Our C++ framework, named gpu-lasso, implements the mixed L1 and L2 penalized regression model of Zhou et al. (2010) on datasets with any arbitrary number of variables. L1 penalties enforce sparsity, whereas L2 penalties enable correlated predictors within groups (e.g. genes, pathways) to enter the model as well. gpu-lasso exploits the optimization scheme of greedy coordinate descent (GCD) which, upon estimating regression coefficients across all variables, updates the single variable leading to the greatest improvement to the likelihood with its new coefficient. In general, this requires more iterations to converge than cyclic coordinate descent (CCD), which updates each regression coefficient as it cycles through variables. However, this disadvantage diminishes for sparser models. More importantly, GCD exposes parallelism across subjects and variables, which makes it both a better fit for GPU processors and a more scalable algorithm compared CCD with, which only exposes parallelization at the subject level. Since GPU memory is far more limited than host memory, for larger datasets such as whole-genome sequence data it is essential to coordinate optimization across two or more GPUs. MPI routines in our framework handle this coordination, enabling GPUs to be distributed across a network. Our GPU kernels are implemented in OpenCL, which assure maximum portability across either ATI or nVidia GPU devices.

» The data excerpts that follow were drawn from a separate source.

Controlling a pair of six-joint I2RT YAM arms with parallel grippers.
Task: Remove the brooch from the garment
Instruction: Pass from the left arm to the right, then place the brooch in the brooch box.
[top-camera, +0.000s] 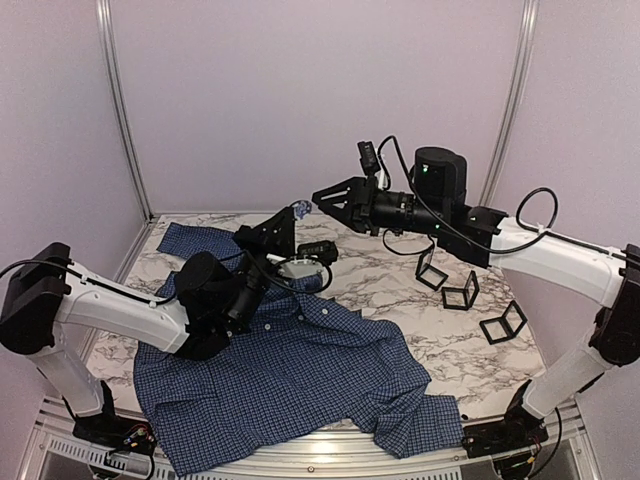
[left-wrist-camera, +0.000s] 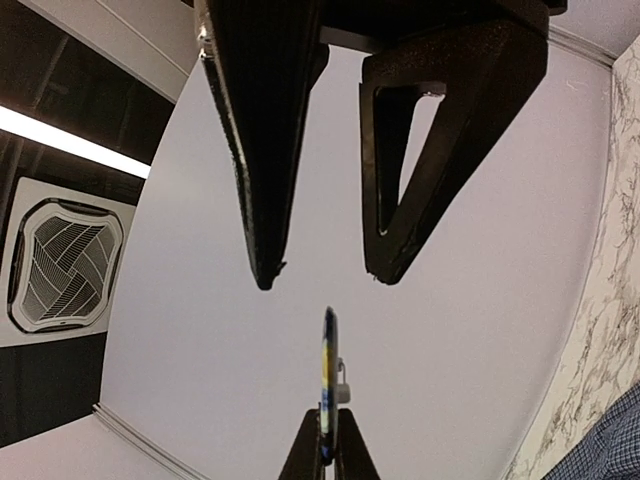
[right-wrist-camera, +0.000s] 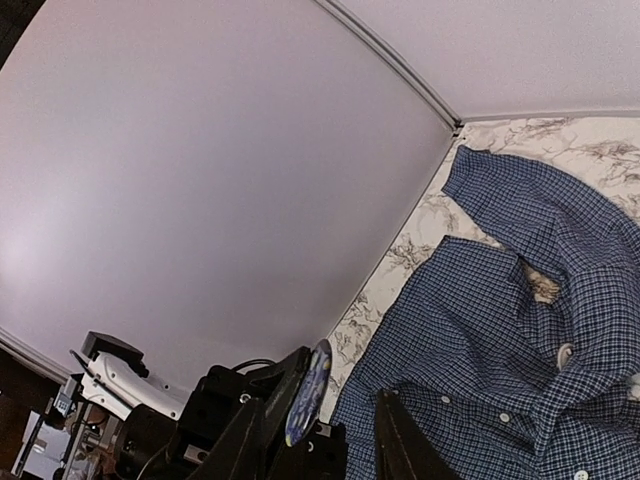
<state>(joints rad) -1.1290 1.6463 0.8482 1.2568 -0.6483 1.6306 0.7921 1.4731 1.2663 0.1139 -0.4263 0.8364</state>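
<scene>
The brooch (top-camera: 303, 207), a small round blue-and-yellow disc with a pin clasp on its back, is held in the air above the table's far side. My left gripper (top-camera: 297, 213) is shut on it. In the left wrist view the brooch (left-wrist-camera: 328, 365) stands edge-on above my left gripper (left-wrist-camera: 328, 428). My right gripper (top-camera: 322, 203) faces it, open, fingertips (left-wrist-camera: 265, 280) just short of the disc. In the right wrist view the brooch (right-wrist-camera: 310, 385) sits between the fingers of my right gripper (right-wrist-camera: 325, 400), nearer the left one. The garment (top-camera: 300, 380), a dark blue checked shirt, lies spread on the table below.
Three small black wire frames (top-camera: 462, 290) stand on the marble table (top-camera: 400, 300) at the right. The left arm's body hangs over the shirt's collar end. Pale walls and metal posts (top-camera: 120, 110) close the back and sides.
</scene>
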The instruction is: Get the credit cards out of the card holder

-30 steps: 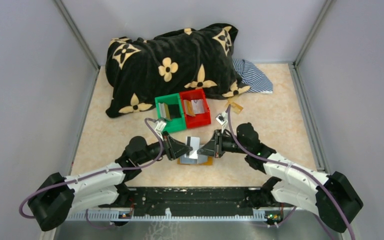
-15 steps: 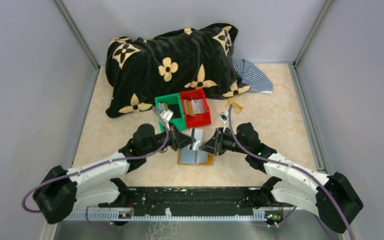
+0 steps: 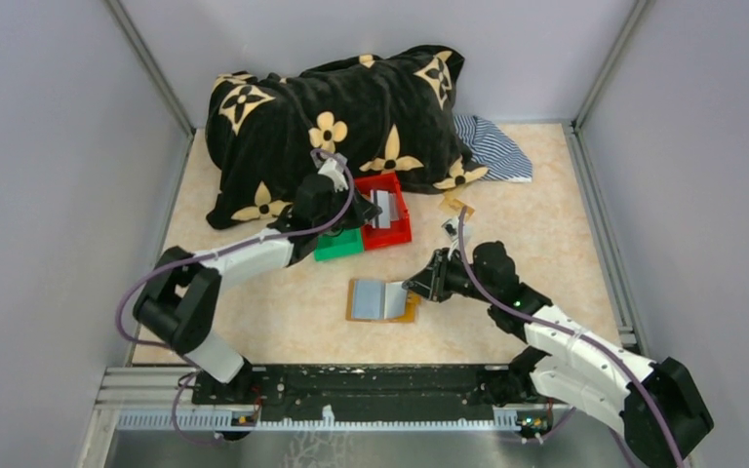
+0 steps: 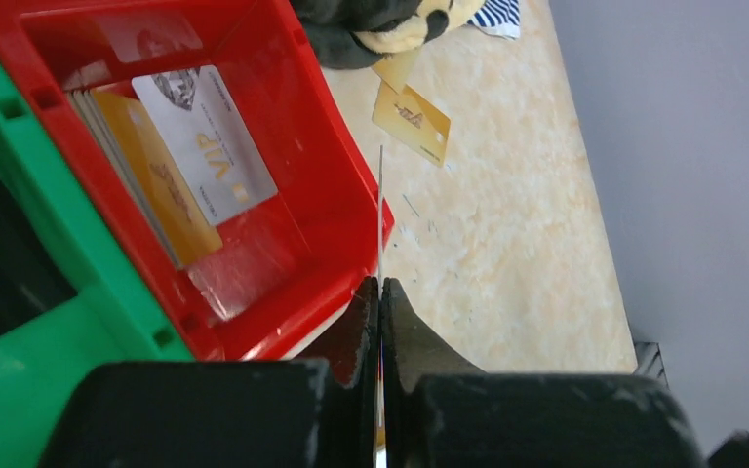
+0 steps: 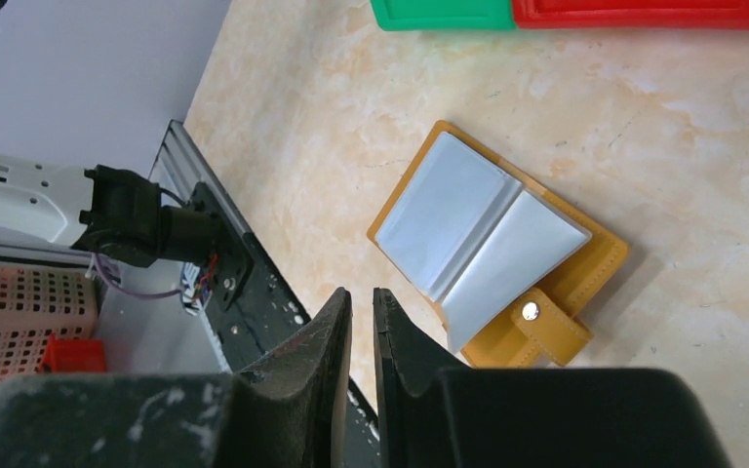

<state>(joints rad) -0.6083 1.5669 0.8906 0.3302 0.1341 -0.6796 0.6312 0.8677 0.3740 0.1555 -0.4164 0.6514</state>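
Left end effector (image 4: 380, 292) pinches a thin silvery card (image 4: 380, 210) edge-on above the glossy red bin (image 4: 327, 180), w/ gold and grey cards (image 4: 200, 146) inside. Right end effector (image 5: 362, 322) nearly closed, empty. Tan leather card holder (image 3: 382, 300) lies open on marbled counter (image 3: 507, 214), grey pockets up.

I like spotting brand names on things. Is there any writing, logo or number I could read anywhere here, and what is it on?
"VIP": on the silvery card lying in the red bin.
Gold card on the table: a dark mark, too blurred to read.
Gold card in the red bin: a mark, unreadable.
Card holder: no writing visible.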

We compared runtime behavior of our program across multiple configurations and to glmnet (Friedman et al., 2010). We were also interested in scalability properties as optimization is split across nodes. Our host was configured with a pair of nVidia Tesla C2050s, 24 Xeon X5650 cores, and 48 GB of RAM. We generated datasets of various sizes by extracting genotypes from the first 250 000 single nucleotide polymorphisms (SNPs) and 1 million SNPs (ordered by position) of a large Genome Wide Association Studies (GWAS) (see Section 3). Table 1 shows that due to its implementation in the R environment, glmnet has a much heftier memory requirement than our C++ implementation and could not load the 1 million SNP dataset. Execution times were similar between glmnet and gpu-lasso, where gpu-lasso was slightly faster. Memory and runtime halved as expected when distributing across two nodes.

Table 1.

Computational requirements

Method Time per iteration (min : s) Memory per node
250 000 variables
glmnet 2 : 20 46 GB
gpu-lasso (1 CPU) 0 : 54 415 MB
gpu-lasso (1 GPU) 0 : 1.85 415 MB
gpu-lasso (2 GPU) 0 : 0.93 208 MB
1 million variables
glmnet NA NA
gpu-lasso (1 CPU) 3 : 47 1.7 GB
gpu-lasso (1 GPU) 0 : 7.7 1.7 GB
gpu-lasso (2 GPU) 0 : 3.8 863 MB

A total of 7000 subjects in all analyses.

3 APPLICATION

In the first example, we demonstrate how a mixed L1 and L2 penalization scheme can be beneficial for rare variant analyses by carrying out a simulation study based on real data from Pilot 3 of the 1000 Genomes Project. We assigned 100 genic SNPs, most of which had a minor allele frequency <0.01 to be causal with a relative risk of disease of 2.0. Figure 1, which presents power as a function of false discovery rate (FDR), shows that, as expected, inclusion of a mixed penalty (in this specific case, L1 = L2) can improve power over a pure L1 penalty when informative groupings (i.e. genes) are defined.

Fig. 1.

Fig. 1.

ROC for simulations based on 1KGP exome data.

In our second example, we apply the method of stability selection (Meinshausen and Bühlmann, 2010), which has been demonstrated to provide good error control in gene expression data, to a large GWAS on prostate cancer genotyped across 1 047 986 SNPs on 9641 African-American men (Haiman et al., 2011). We fit the model across 100 subsampled replicates of the data, completing analysis in slightly under 3.5 h. Based on our benchmarks (Table 1), we estimate this analysis would have completed in ~9 days on a single CPU using the same algorithm.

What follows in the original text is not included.